Несколько секунд Петрухин смотрел на Купцова изумленно. Потом сказал:
— Ну ни фига! И что же хочет от инспекторов товарищ полковник Комаров?
— Сказал, что хочет познакомиться. Выражал удивление, почему это мы уже несколько дней в штате, а до сих пор не сочли возможным представиться. Субординацию, блин, нарушаем.
— Слушай, Ленчик… а с чего это он взял, что мы ему подчиняемся?
Купцов внимательно посмотрел на партнера и ничего не ответил. Он не спеша, очень аккуратно, затачивал карандаш.
— Нет, я не понял, Ленчик… А чего он? Может, его послать? Кто он такой?

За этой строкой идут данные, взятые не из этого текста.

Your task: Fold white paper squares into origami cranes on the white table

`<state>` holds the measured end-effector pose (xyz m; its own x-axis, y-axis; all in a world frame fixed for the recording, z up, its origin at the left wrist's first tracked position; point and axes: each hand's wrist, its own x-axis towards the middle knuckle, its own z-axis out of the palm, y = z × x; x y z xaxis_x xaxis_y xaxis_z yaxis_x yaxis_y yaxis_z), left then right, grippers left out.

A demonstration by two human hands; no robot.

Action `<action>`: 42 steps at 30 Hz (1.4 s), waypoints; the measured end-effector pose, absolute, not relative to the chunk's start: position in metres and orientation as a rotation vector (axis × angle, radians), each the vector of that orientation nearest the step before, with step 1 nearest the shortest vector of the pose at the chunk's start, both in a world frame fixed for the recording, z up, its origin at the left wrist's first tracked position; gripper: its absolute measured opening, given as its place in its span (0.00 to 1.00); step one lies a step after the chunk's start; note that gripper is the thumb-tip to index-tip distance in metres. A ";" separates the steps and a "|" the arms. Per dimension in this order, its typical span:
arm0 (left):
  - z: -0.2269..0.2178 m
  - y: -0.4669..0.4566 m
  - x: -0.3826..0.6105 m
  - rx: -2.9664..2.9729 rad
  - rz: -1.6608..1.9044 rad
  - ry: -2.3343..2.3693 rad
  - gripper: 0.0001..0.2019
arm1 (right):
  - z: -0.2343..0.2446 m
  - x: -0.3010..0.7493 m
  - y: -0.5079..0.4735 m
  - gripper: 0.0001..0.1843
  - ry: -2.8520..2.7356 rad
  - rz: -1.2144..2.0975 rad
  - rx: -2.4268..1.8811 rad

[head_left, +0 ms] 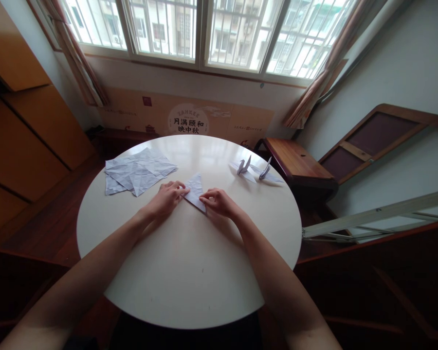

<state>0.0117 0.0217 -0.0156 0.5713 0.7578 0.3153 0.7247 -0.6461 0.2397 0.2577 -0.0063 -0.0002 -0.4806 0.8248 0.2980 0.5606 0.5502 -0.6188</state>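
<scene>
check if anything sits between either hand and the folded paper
Nothing visible does: the left hand and right hand both touch the folded paper. The creased sheets lie off to the left, the two origami cranes to the right.

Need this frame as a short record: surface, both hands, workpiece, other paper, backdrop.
surface: white table, rounded edge
left hand: touching workpiece's left side
right hand: touching its right side
grip: pinching or pressing, can't tell
workpiece: folded paper, partly covered by fingers
paper at left: creased sheets, overlapping
paper at right: two folded cranes
backdrop: barred windows
</scene>
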 end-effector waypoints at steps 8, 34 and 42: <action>-0.013 0.024 0.012 2.494 0.698 1.240 0.18 | -0.012 0.256 -0.002 0.10 -2.157 0.449 -1.207; -0.006 0.014 0.019 2.493 0.535 1.183 0.30 | -0.006 0.254 -0.006 0.23 -2.291 0.375 -1.330; -0.004 0.016 0.020 2.361 0.590 1.207 0.31 | -0.005 0.254 -0.007 0.27 -2.303 0.393 -1.320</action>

— Он представился мне замом Брюнета по режиму.
— А! Первый отдел, значит? — Точно.
— Слушай, а может, послать его? Чего это он?
Купцов внимательно осмотрел карандаш, остался доволен и только после этого ответил:
— «Чего-чего»? Трезвый, видно… Брюнет говорил, что у него позывы к работе появляются только в трезвом виде.
— Вот ведь блин немазаный! — сказал Петрухин. — Думал, что уже здесь-то никаких проверяющих не будет. Так ведь нет! Нашелся очередной Мудашев на мою голову… Слушай, Лень! Может, послать его?
— Неинтеллигентно, господин инспектор. Лучше уж — напоить.
— А напоить — интеллигентно? — вяло поинтересовался Петрухин.
— Нет, неинтеллигентно. Зато гуманно.
— Фига тебе — гуманно! А похмелье? Лучше уж послать. Сразу и решительно. Чтобы к нам не лез.
— Ладно, — подвел итог Купцов. — Поехали, познакомимся с товарищем Комаровым. Мы же с тобой все равно собирались ехать нынче в универсам.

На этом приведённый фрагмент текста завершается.